Grit Blogs > Gardening with Vickie

Next Years' Garden for Next to Nothing

A photo of Vickie MorganHere I go again already thinking about next springs garden. But I've recently found ways to garden next year more cost effectively. Some of these ideas you may want to start getting prepared for now, so you can garden for next to nothing next year.

You can grow seeds outdoors in the winter and your don't need a greenhouse! Bat will just love this one because I've been wanting a greenhouse forever. How is it done?

Well, you can sow seeds into mini greenhouses made from recyclables and after they are sown, you place them outside till the end of winter. As the weather warms the seeds start to germinate. You can find out more by going to the Winter Sown website. I'm starting to save my recyclables now.

How about a Seed Exchange- where you can try new plants without spending too much (you will have to pay for postage). Well I thought about doing one here and I had the website up and ready until I found out that there are many good ones already going. There's a seed exchange at the Backyard Gardener Seed ExchangeThe Garden Web seed exchange and the Blossom Swap Seed Exchange plus many more listed on the Internet.

Did you have too many hostas, lilies, or say black-eyed susan's this past summer. Well, get ready this spring there always seems to be a local perennial exchange. My library holds one every year and I've always thought about going and this year I will do it. I already know which plants I want to exchange -the black-eyed susan's have just took over my flower garden this year and I know someone will want some. If your community doesn't have a perennial exchange maybe you can exchange with friends or neighbors.

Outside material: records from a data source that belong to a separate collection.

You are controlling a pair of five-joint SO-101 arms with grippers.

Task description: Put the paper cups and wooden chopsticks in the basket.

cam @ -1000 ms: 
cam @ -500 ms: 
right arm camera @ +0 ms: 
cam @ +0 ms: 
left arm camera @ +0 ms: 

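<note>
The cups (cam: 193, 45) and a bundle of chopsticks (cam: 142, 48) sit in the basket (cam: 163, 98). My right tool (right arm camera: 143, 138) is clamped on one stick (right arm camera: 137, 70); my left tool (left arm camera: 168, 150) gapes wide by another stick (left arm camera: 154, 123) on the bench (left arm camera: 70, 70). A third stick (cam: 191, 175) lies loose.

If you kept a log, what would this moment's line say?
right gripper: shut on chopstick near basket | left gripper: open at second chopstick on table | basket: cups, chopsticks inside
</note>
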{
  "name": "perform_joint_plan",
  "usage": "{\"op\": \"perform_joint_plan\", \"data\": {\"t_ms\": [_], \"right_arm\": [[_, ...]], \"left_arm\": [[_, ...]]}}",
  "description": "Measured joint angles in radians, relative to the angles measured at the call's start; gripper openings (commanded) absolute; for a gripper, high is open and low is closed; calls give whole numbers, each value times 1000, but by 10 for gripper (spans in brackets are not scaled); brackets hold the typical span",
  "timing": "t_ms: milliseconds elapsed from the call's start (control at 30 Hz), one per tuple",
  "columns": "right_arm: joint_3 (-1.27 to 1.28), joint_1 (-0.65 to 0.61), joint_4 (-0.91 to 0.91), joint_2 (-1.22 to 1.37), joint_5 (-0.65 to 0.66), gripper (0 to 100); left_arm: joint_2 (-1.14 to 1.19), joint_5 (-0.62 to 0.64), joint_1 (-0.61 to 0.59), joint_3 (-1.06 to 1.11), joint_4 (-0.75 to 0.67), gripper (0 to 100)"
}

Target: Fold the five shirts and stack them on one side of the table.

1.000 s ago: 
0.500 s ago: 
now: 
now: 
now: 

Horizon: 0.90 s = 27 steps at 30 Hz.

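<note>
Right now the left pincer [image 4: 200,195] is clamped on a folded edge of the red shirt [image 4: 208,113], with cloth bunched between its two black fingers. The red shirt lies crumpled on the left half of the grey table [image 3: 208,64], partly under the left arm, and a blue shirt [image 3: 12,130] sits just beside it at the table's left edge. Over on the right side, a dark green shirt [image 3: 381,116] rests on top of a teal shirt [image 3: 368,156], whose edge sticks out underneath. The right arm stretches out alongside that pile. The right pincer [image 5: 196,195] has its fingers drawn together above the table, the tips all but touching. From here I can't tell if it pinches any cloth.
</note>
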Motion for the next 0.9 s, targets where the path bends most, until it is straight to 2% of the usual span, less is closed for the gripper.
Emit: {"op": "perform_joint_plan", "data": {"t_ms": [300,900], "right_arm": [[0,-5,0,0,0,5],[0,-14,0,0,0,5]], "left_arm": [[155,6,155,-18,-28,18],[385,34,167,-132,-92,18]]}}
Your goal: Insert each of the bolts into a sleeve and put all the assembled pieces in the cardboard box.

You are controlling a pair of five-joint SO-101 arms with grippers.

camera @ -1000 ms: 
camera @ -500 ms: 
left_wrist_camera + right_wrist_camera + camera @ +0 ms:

Then the ultimate way to garden for next to nothing is to save your seeds. You'll be able to grow wonderful pumpkins, heirloom beans, and tomatoes all from the seeds you saved this year. You just can't get any cheaper than that!

Maybe I can exchange some of my cinderalla pumpkin seeds later.

Cinderella Pumpkin

vickie
11/24/2009 7:05:36 AM

Hi shannon, I'm excited too about the winter sown idea hope it works for me. We did grow some mustard greens but that was the end of our fall crop. Too cold in Michigan so we try things inside. Gardening is a lot of experments that's for sure. I took some advice from another friend and potted some mustard greens up and brought them into the garage. I guess it's best to put them in a dark space so they will go to my Mom's basement. Then around January you bring them up and you have fresh greens. Greens that have tubers like turnip do the best he said. so you know I'm excited to try this one also. Imagine fresh greens in January! vickie


s.m.r. saia
11/23/2009 5:59:09 AM

Hi Vickie! I've never heard of winter sowing - that's fascinating. I'm going to read that article right now! Thanks for directing us to it. Do you do a fall garden in Michigan, or is too cold?


vickie
11/22/2009 9:07:21 PM

Hi Cindy, For some reason my mind never tires of it,I just think about gardening a lot even in the winter. Of course if I worked in a nursery like you -it would probably need a rest for sure. There is not much to do right now-just planning in my mind and of course I can't wait to try the winter sown idea and I've already traded seeds all I could. Just waiting for spring.... You have a wonderful Thanksgiving too-it's almost here. vickie


cindy murphy
11/22/2009 9:19:05 AM

Hi, Vickie. You brought up some good money-saving ideas...and if I was ambitious enough, I might try some of them! After the last perennial is cut back for the season, and the last leaf raked into the compost pile, I tend to forget about my gardens until spring. Maybe it's because of my line of work that when fall is over, I want to move on to other things besides gardening. But ah! Come spring, I'm always itching to get at it again! Have a great Thanksgiving.